James Randi, stage magician (“the Amazing Randi”), skeptic, and writer, died on October 20, 2020. He was someone I really admired. He took on nonsense and demolished it. He gave Penn and Teller their start. This post is about one of his books mostly so I can talk about him. The book is Flim-Flam!, published in 1982. I don’t think it’s currently in print, but used copies are easy to find.

He took apart many claims of paranormal phenomena such as astrology, fairy photography, and faith healing, using facts and logic. Sometimes this made him unpopular, but he had fun doing it.

He pointed out that even smart people (like you and me, right?) can be fooled. Scientists can be especially gullible because they aren’t used to dealing with nonsense and fakery.
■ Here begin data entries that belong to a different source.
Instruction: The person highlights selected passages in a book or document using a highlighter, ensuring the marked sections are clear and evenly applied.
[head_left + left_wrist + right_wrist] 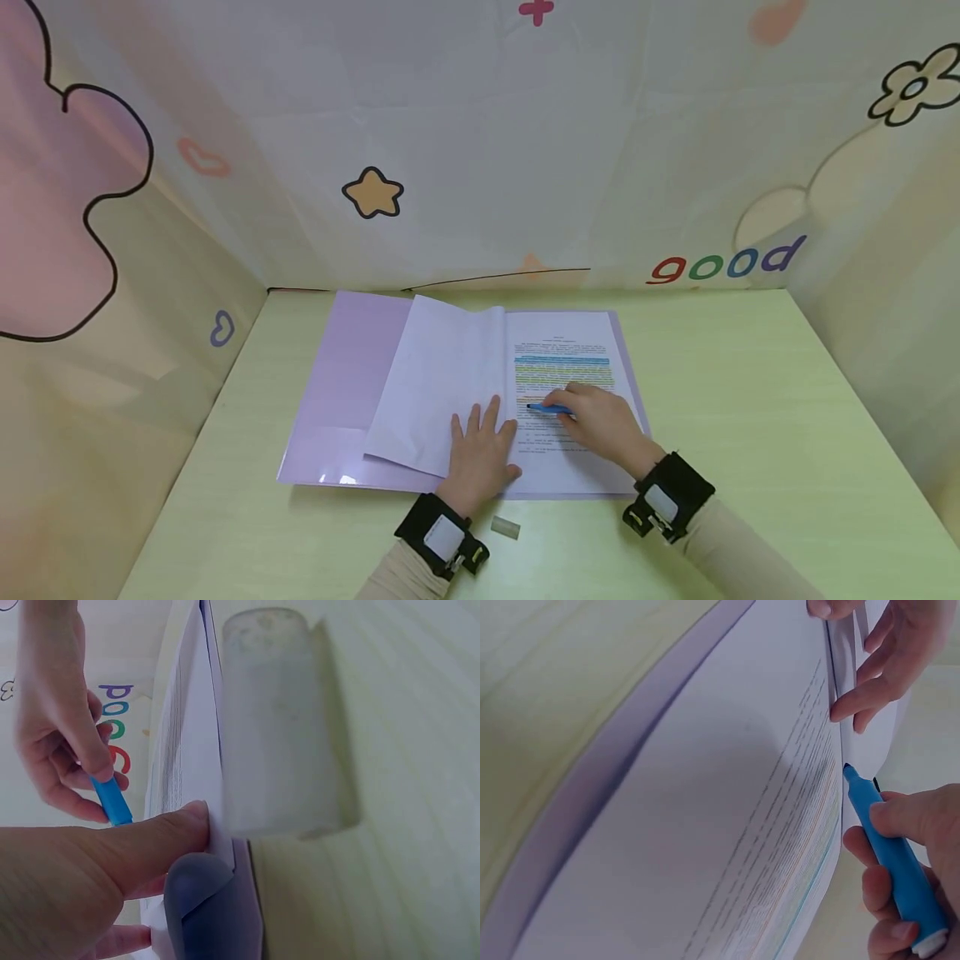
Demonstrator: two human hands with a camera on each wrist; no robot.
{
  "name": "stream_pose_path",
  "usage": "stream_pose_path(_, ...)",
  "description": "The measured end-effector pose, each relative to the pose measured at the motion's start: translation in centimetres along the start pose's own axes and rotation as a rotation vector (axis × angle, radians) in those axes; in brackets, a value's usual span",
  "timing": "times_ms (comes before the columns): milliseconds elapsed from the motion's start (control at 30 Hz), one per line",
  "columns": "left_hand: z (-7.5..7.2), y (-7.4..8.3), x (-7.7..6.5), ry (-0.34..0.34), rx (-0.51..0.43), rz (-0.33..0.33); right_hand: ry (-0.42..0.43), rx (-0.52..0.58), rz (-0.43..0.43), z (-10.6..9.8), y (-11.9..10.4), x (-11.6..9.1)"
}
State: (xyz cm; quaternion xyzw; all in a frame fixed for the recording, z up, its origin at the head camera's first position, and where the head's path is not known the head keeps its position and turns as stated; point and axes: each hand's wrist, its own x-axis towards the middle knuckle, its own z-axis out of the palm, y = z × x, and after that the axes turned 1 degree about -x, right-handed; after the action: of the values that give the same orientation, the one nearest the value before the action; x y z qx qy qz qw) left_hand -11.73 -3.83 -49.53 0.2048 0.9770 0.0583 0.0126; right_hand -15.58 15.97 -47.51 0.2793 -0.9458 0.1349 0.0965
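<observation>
My right hand [596, 419] holds a blue highlighter [896, 859] between thumb and fingers, its dark tip at the left edge of the text on the printed page [566, 471]. Blue, yellow-green and orange bands mark several lines of that page. Spread over the inner side of the papers, my left hand [480, 458] presses down with straight fingers, the thumb near the page's lower edge. Beneath lies an open purple folder [360, 350], with a turned blank sheet [442, 375] on its left half.
A small translucent grey cylinder [506, 527] lies on the pale green table [750, 400] just in front of the folder; it looms large in the left wrist view. Behind the table hangs a printed cloth backdrop [487, 167], with side panels left and right.
</observation>
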Motion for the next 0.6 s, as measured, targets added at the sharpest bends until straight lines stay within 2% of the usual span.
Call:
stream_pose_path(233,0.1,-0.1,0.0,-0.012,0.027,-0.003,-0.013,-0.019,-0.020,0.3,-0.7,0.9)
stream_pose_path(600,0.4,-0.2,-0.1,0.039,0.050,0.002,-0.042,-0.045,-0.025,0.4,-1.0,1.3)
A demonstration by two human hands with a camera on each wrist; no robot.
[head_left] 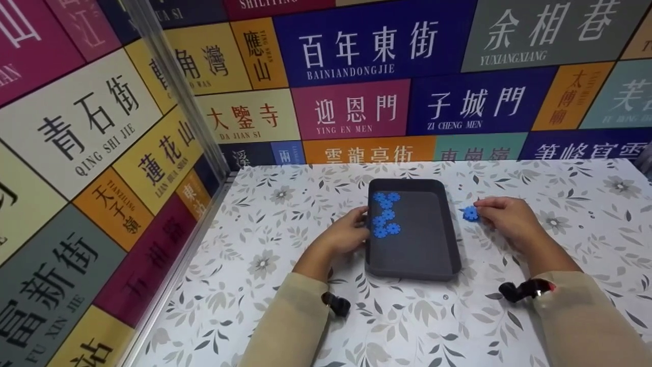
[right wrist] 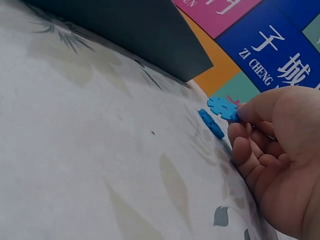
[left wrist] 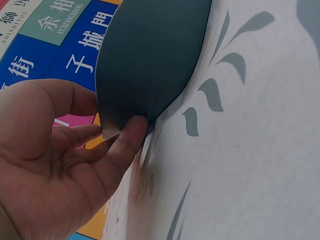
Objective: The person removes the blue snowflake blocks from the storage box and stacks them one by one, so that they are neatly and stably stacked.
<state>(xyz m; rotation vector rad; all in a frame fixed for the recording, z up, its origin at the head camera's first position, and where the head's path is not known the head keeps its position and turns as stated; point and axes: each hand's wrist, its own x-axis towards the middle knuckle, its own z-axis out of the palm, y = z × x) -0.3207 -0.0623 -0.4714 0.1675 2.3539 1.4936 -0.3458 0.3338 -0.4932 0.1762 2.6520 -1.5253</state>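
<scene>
A dark grey rectangular tray (head_left: 415,260) stands on the table with several blue notched plastic discs (head_left: 379,221) along the left side of its floor. My left hand (head_left: 349,232) holds the tray's left wall; in the left wrist view its fingers (left wrist: 131,134) touch the grey wall. Just to the right of the tray, my right hand (head_left: 507,216) pinches a blue notched disc (right wrist: 222,107) between thumb and finger. Below that disc, another blue piece (right wrist: 211,124) is close to the tabletop, apart from the tray.
The table (head_left: 305,316) wears a white cloth with grey leaves and flowers. Behind it stands a wall of coloured sign panels (head_left: 351,107), with a second such wall (head_left: 86,204) at the left. Each wrist carries a small black camera (head_left: 336,304).
</scene>
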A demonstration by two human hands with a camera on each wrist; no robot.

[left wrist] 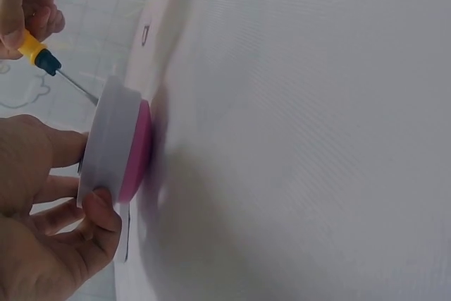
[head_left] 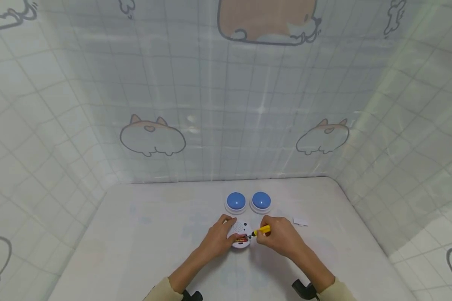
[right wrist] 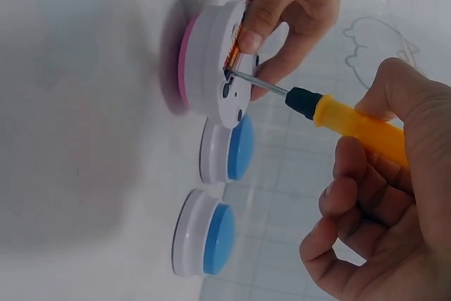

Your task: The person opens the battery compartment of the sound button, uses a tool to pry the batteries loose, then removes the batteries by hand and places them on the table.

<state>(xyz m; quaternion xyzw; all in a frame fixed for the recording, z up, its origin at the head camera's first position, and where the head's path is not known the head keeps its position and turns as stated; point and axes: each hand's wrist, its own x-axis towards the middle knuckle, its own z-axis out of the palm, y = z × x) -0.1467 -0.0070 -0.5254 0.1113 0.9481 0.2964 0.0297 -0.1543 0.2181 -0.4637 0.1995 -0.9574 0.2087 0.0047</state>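
Observation:
A round white push button with a pink cap point(left wrist: 140, 149) lies upside down, its cap against the tabletop. Its open battery compartment holds red-and-gold batteries point(head_left: 242, 238). My left hand point(head_left: 219, 237) grips the button's rim, the thumb over the batteries. Between the thumb and fingers of my right hand point(head_left: 282, 236) is a screwdriver point(right wrist: 359, 130) with a yellow and dark green handle. Its metal tip meets the end of the battery compartment. Exactly what the tip touches there is too small to tell.
Two white buttons with blue caps, a left one point(head_left: 236, 201) and a right one point(head_left: 261, 200), stand just behind. A small flat white piece point(head_left: 300, 221) lies to the right on the white tabletop point(head_left: 154, 234). Tiled-pattern curtains point(head_left: 241, 104) with cartoon dogs enclose the table.

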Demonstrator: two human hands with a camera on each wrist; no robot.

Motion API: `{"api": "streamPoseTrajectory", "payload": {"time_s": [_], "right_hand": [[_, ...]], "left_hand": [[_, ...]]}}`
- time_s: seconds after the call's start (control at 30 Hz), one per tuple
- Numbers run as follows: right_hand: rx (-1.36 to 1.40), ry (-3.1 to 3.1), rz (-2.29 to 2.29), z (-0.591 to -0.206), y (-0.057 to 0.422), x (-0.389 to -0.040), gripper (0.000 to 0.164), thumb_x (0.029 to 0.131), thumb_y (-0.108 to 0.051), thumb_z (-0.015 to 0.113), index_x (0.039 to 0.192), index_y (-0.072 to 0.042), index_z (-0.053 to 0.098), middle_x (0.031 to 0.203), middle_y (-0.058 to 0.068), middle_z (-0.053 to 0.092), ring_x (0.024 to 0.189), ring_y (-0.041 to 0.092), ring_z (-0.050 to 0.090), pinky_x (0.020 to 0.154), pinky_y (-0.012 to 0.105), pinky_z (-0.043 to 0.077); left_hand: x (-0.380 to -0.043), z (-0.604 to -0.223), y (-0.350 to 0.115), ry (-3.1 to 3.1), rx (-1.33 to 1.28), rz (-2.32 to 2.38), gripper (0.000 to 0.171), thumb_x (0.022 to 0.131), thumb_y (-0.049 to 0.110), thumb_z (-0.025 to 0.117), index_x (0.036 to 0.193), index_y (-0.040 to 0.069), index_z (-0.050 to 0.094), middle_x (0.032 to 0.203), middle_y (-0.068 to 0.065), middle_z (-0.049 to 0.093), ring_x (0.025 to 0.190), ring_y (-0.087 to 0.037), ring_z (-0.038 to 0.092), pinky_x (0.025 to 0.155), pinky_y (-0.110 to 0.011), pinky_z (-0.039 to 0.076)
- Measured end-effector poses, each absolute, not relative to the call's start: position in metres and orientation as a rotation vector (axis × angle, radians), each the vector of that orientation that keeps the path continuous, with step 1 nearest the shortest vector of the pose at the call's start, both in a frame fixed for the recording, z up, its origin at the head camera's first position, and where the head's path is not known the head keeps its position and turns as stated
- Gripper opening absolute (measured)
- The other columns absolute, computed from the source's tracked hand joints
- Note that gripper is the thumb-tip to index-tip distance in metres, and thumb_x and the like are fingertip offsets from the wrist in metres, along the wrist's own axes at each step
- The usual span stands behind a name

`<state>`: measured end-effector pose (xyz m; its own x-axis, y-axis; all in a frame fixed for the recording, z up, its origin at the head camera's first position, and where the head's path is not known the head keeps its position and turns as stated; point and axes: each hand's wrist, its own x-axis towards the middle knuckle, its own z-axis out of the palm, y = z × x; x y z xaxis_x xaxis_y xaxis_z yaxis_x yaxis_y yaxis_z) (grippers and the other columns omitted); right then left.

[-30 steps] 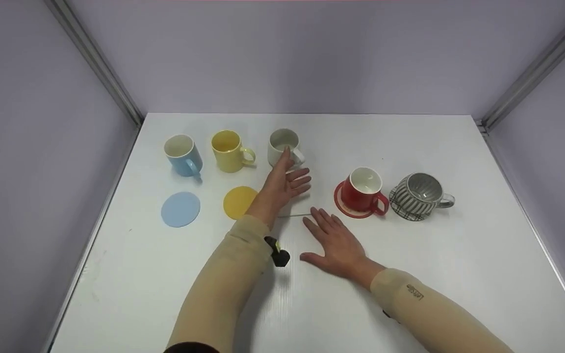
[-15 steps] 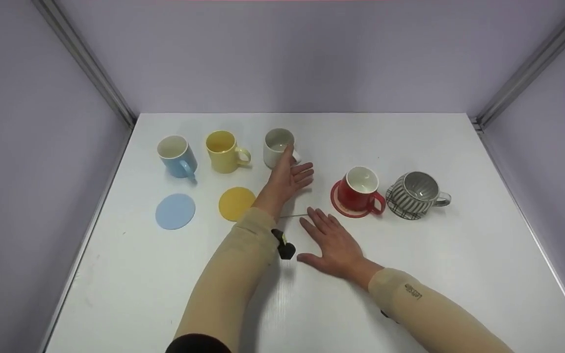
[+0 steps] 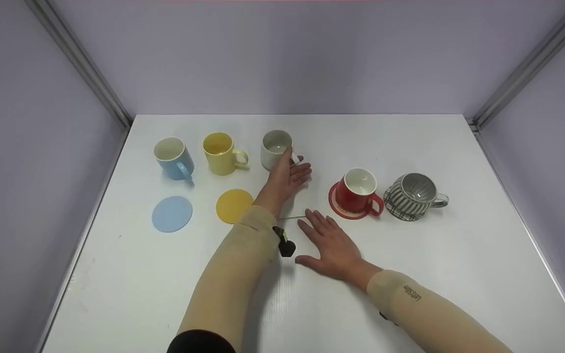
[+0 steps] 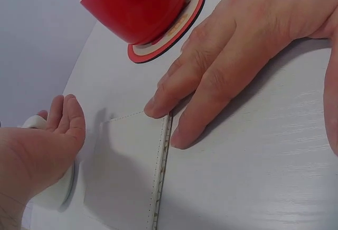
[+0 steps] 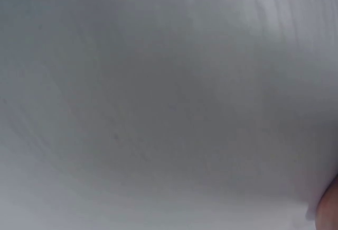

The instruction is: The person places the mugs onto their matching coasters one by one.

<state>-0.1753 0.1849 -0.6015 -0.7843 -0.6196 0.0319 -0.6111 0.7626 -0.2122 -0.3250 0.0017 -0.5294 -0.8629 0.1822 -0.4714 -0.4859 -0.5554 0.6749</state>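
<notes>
My left hand (image 3: 282, 180) is at a white mug (image 3: 271, 156); its thumb lies against the mug's side and a finger hooks behind the handle, the other fingers held out to the right. My right hand (image 3: 335, 247) rests palm down with spread fingers, and its fingertips touch the edge of a white stitched coaster (image 4: 124, 161). That coaster lies flat in front of the white mug; from the head only its thin edge line shows. The right wrist view is mostly blurred white surface, with a bit of skin in the lower right corner.
A blue mug (image 3: 174, 159) and a yellow mug (image 3: 221, 157) stand at the back left, behind a blue coaster (image 3: 172, 214) and a yellow coaster (image 3: 233, 205). To the right, a red mug (image 3: 353, 193) and a striped mug (image 3: 410, 196) stand on coasters.
A finger of my left hand has come round behind the white mug's handle. The right hand stays by the coaster's edge. The head view has shifted slightly.
</notes>
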Motion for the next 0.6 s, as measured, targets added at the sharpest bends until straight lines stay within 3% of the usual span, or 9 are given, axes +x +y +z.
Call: {"api": "streamPoseTrajectory", "payload": {"time_s": [0.4,0.6], "right_hand": [[-1.010,2.899,-0.327,-0.601,0.184,-0.174,0.092,0.100,-0.079,0.041,0.170,-0.021,0.027,0.178,0.006,0.015,0.164,0.024,0.010,0.131,0.045,0.014],[-0.994,2.873,-0.319,-0.602,0.183,-0.175,0.093,0.100,-0.081,0.038,0.171,-0.022,0.025,0.178,0.005,0.012,0.164,0.022,0.006,0.131,0.043,0.010]], "left_hand": [[-0.323,-0.528,-0.003,1.299,-0.583,2.378,0.061,0.112,0.047,0.049,0.140,-0.007,0.057,0.131,-0.026,0.068,0.135,-0.040,0.060,0.115,-0.046,0.047],[-0.322,-0.532,-0.010,1.455,-0.614,2.293,0.056,0.114,0.044,0.044,0.135,-0.004,0.062,0.116,-0.018,0.074,0.121,-0.033,0.069,0.109,-0.043,0.052]]}}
Randi was famous for offering a monetary reward to anyone who could demonstrate paranormal abilities. Originally it was for $10,000, and later he increased it to a million dollars. In Flim-Flam, he wrote:

I have carried around with me ever since a check in that amount [$10,000], immediately awardable to a successful applicant. … The offer is still open, and will be during my lifetime. It is stipulated in my will that if the amount is still unclaimed and available upon my death, the same offer will be made by my estate in perpetuity.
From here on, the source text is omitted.